カザフスタン開発銀行は8月31日、取締役会が8月28日に与信方針覚書の改定を決めたと発表した。投資プロジェクト向け融資の最低額を70億テンゲから150億テンゲへ、輸出取引の融資の最低額を10億テンゲから30億テンゲへ引き上げる。協調融資とシンジケートローンにも同様のしきい値を設ける。適用の開始時期は発表に書かれていない。
| 最低額の対象 | 従来 | 改定後 |
|---|---|---|
| 投資プロジェクトの融資 | 70億テンゲ | 150億テンゲ |
| 輸出取引の融資 | 10億テンゲ | 30億テンゲ |
| シンジケートローンの案件総事業費 | 発表に記載なし | 150億テンゲ |
| うち開発銀行の参加額 | 発表に記載なし | 75億テンゲ |
同行の商品説明では、9月3日時点でシンジケートローンの最低融資額が70億テンゲ、同行の参加額が35億テンゲとされている。参加額は35億から75億テンゲへ2.14倍になる。一方、発表の150億テンゲは案件の総事業費で、商品説明の70億テンゲは融資額であり、基準が違う。150億テンゲは、カザフスタン国立銀行の9月3日の公式レート(1ドル=455.40テンゲ)で約3,290万ドルである。

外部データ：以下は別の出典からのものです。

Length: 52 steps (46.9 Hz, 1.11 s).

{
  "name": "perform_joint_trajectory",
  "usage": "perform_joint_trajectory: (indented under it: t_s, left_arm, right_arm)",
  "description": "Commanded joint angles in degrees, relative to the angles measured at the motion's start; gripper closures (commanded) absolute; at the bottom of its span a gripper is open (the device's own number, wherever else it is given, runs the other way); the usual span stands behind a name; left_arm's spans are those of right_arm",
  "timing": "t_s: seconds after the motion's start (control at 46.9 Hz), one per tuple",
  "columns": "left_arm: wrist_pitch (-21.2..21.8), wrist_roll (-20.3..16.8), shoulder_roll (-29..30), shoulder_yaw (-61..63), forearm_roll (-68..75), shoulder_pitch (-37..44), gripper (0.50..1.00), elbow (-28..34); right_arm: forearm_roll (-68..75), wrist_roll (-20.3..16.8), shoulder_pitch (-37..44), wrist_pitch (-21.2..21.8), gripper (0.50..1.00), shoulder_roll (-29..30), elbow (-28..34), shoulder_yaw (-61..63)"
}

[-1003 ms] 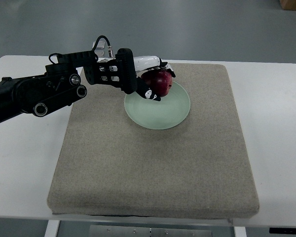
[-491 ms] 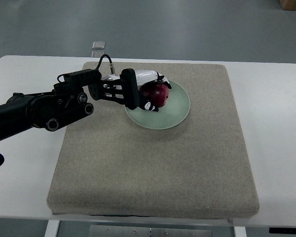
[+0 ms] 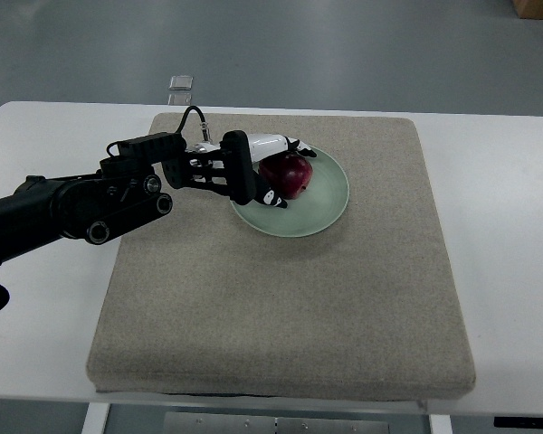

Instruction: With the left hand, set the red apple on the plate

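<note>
A dark red apple (image 3: 288,175) sits on the left part of a pale green plate (image 3: 321,203), which lies on a beige mat (image 3: 290,298). My left hand (image 3: 276,172) comes in from the left on a black arm (image 3: 81,208). Its white and black fingers (image 3: 273,143) are still wrapped around the apple's left and far sides. The apple rests low on the plate. The right arm is not in view.
The mat lies on a white table (image 3: 516,226). A small clear object (image 3: 181,82) lies on the floor beyond the table's far edge. A brown box corner (image 3: 536,7) shows at the top right.
The left hand has lowered the apple down and slightly towards me onto the plate. The arm has dropped closer to the mat. Little has moved in the last half second.
</note>
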Motion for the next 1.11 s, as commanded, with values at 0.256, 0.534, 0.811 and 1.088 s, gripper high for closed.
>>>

発表によると、しきい値の見直しは政府、カザフスタン国立銀行、バイテレク持株会社が共同で策定したもので、インフレ圧力を抑え、支援を大型案件に集中させることが目的とされる。経営会議議長のマラト・エリバエフ氏は、従来型の法人融資で第2階層銀行と直接競合することを避け、大型の戦略案件と外部資本の呼び込みへ軸足を移すと述べた。発表は、引き上げが国家支出の増加を伴わないとも記している。
同行は協調融資・シンジケートの稼働案件を11件・投資総額3.3兆テンゲ、過去2年に商業銀行へ移した投資案件を4件・総額2,900億テンゲ超としている。発表は、機械製造と輸入代替は産業開発基金が担うとも書いている。ただし150億テンゲに満たない案件をどこが引き受けるのかは、発表に書かれていない。